Tim Chernov, de 47 anos, saiu da Rússia cinco dias depois do começo da guerra. Teve de abandonar o seu país por apoiar a oposição. O manifestante conta que um dos seus melhores amigos foi preso apenas por ter partilhado uma publicação no Facebook sobre o que o exército russo fez em Bucha. “Mas eu não posso continuar calado se sou russo. Não posso dizer que não há guerra. Há guerra e Putin está a fazer coisas maléficas. Aqui posso falar e dizer Putin: tu és um ditador”. A descrição da cidade e da hospitalidade dos portugueses na obra Uma Noite em Lisboa, de Erich Maria Remarque fê-lo tomar a decisão de estabelecer-se cá.
Estar no protesto é uma das formas de ter voz. Se voltar para a Rússia pode ser preso ou obrigado a ir para a linha da frente. Ter abandonado o seu país não foi uma escolha fácil, diz Tim que continua a ver a família a cada três ou quatro meses, “quando têm dinheiro suficiente para os bilhetes”. Vir para Portugal foi uma escolha sem alternativa, da mesma maneira que apoiar Navalny também o é.
Na Rússia, Tim Chernov foi sempre a todos os protestos e até doava dinheiro à oposição. Mas admite que “se houvesse mais alguém para além de Navalny, talvez apoiasse outra pessoa”, prossegue. “Ele é o único líder da única oposição e tem as suas próprias ideias e imperfeições”. Para o russo, a falta de alternativas leva-o a questionar o rumo do país. “Se ele fosse o líder poderia ser um grande ditador; não sei… Ele tem muitos mais pontos positivos do que Putin. Agora é um tipo super simpático, mas se chegar ao poder ninguém sabe como será.”

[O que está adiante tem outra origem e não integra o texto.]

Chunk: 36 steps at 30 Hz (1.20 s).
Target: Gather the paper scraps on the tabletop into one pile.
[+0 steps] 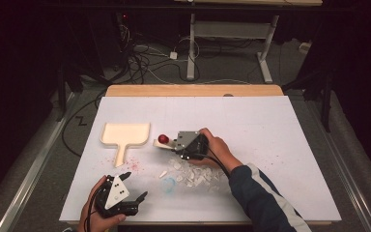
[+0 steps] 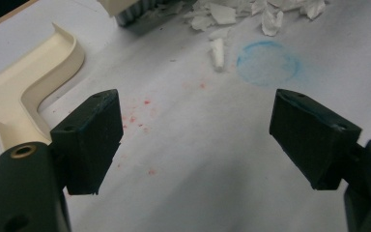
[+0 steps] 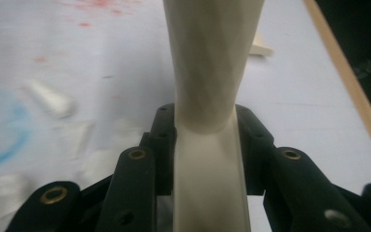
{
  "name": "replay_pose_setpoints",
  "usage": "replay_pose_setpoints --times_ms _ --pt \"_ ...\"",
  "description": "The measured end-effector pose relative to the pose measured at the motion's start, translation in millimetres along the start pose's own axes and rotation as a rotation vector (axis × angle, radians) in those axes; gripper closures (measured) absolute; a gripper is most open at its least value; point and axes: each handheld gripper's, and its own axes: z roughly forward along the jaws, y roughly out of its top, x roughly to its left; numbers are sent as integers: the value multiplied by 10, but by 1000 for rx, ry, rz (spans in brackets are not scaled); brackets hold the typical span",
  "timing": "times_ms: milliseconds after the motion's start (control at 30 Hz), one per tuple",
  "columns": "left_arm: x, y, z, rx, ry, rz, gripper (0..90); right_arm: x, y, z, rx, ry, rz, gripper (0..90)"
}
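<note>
While the right tongs clamp the cream brush handle, scrap pile lies just below it, dustpan to the left w/ handle toward the open, empty left tongs.

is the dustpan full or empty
Empty: in the high view the cream dustpan has a bare tray, and the white scraps lie on the table beside it.
</note>
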Motion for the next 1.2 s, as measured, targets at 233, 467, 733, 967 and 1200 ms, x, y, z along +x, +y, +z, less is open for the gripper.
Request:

Navalny quer “tornar a Rússia livre e por causa disso está na prisão. Está a abrir o regime através das suas fraquezas, com os seus programas, vídeos e pesquisas.”, reconhece Tim Chernov, justificando os motivos que o levam a defendê-lo. Segundo ele, haverá uma revolução. “Lenin era um homem muito zangado e motivado. Era um assassino em massa. Matou milhões e milhões de pessoas. Não acho que Navalny faria isso, mas é um revolucionário e isso é muito bom. É um magnata da revolução. Pode iniciar a revolução”. Porém, “não há nenhuma possibilidade que se faça como no 25 de abril. Não haverá flores. Tem de ser algo muito forte contra Putin, porque ele é muito poderoso”.
Manifestantes russos e iranianos uniram-se contra regimes ditatoriais / DR
Aos iranianos e russos, pelo menos quatro portugueses juntaram-se ao protesto. Todos com mais de 60 anos, como é o caso de Irene Guerreiro, de 78 anos e Christine, de 74, uma cidadã francesa a residir em Portugal há 50 décadas. Quando a pequena multidão estava a desmobilizar, as duas senhoras foram trocar dois dedos de conversa com os organizadores. Após ver as imagens do ataque de Moscovo a Cherniv na televisão e a informação de que um protesto ocorreria na Praça dos Restauradores, Irene nem pensou duas vezes. “Vim de propósito”, exclama. Descontente com o reduzido número de pessoas ali presentes, desabafa com os protestantes russos que os primeiros protestos tiveram muito mais impacto e amplitude. Relembra as iniciativas em frente a Embaixada da Federação da Rússia e da juventude a gritar “abaixo a guerra”. “Agora não há tanta pressão, mas devia de haver, porque a guerra está a intensificar-se”.
Christine, veterana em manifestações contra guerra, inclusive contra a Guerra do Vietname, reforça a necessidade de se chegar a mais pessoas:“faz-me confusão ver tão pouca gente. A divulgação é muito importante junto dos sindicatos, nas escolas, no metro, na rua”. Terminada a conversa, Irene Guerreiro não deixa de comentar: “Vou triste. Gostava de ver mais entusiasmo contra Putin”.